Sometimes there will be an anti-artist shop that moves in and doesn't get that half the people are here for the art, but for the most part people are cool about the art here. I've never seen anything else like it anywhere else in the world. We're completely embraced, we know each other, and we watch each others' backs.

Being surrounded by so many galleries, do you feel like your work caters to a different audience?
Galleries are pretty irrelevant. They're basically selling commodified art that is 40 years old. It's stuff that isn't relevant to today and now in a lot of cases. They're a part of the equation, so I don't want to diss them, because the people are coming to see art in those galleries might not see something there but then they see something on the street.

Sometimes I think it would be nice to have my work in a gallery and be sustainable so that I could spend more time making art rather than selling it, you know, but then there's something in the selling of it that keeps it fresh for me.
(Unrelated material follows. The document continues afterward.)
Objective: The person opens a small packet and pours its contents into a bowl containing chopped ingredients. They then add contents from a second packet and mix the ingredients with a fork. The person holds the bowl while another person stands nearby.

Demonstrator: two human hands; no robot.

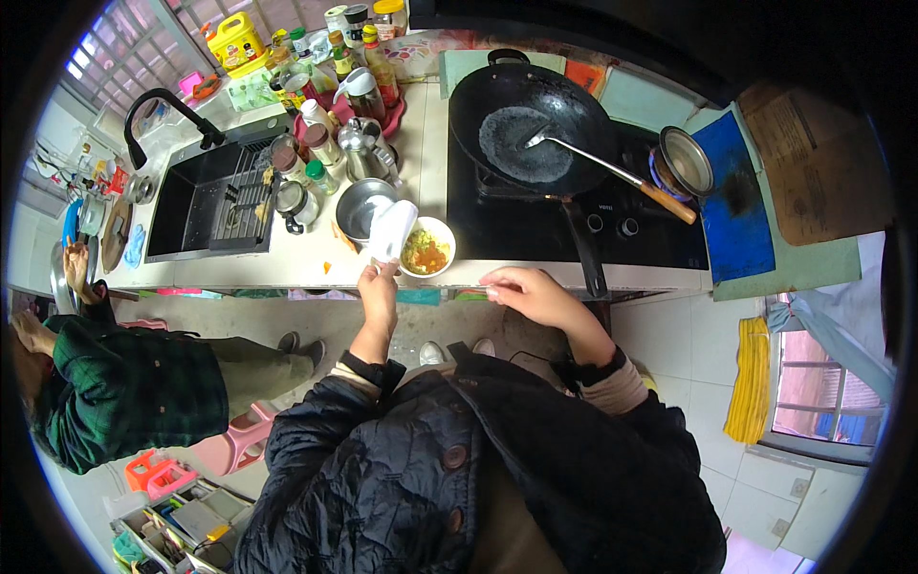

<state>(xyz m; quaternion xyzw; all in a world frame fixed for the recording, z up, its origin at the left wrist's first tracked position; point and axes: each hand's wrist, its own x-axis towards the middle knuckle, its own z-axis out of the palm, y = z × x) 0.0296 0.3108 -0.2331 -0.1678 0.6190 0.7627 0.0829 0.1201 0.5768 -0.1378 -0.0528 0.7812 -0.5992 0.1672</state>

What's the hardest thing about selling in SoHo?
It's the coliseum. If you don't please the mob, you're thrown to the lions. People come here, they don't sell anything, and sometimes they think the people are the reason. They don't try different stuff out, and they get bounced outta here. A lot of people have been coddled through art school and patted on the back and it turns out what they've been making is just therapy, and nobody wants it. But other people are faster on their feet and they figure it out and they can make a living.

What advice do you have for other artists selling on the street?
Listen to your customer, within reason, and do the thing that you least want to do. I did an orchid specifically to match someone's couch, and for years I told myself that was the lowest you could go. One day I just decided to blow my designer friends a kiss, so I did this three-stencil orchid, and within 6 months, an 8-foot version that I had sold to a woman in Beverly Hills—she won a Nate Berkus contest for Best Design by a Non-Professional—was on the Oprah show. That's getting out of your own way.

How has selling in the street forced you to adapt?
I just realized that my idea of artistic integrity was getting in the way of success. People don't care if I spent a year on my hands and knees making dots with a nose hair; they either like it or they don't. I stopped suffering so much for my art. My process has changed from spending months on my hands and knees making dots [gestures to a single, painstakingly-produced image] to firing out an entire series in a night.

You have to be ruthlessly efficient. No one wants to pay somebody to paint for two months. Maybe they do in the galleries, but out here on the street you have to be efficient and ruthless and create perceived value and work hard.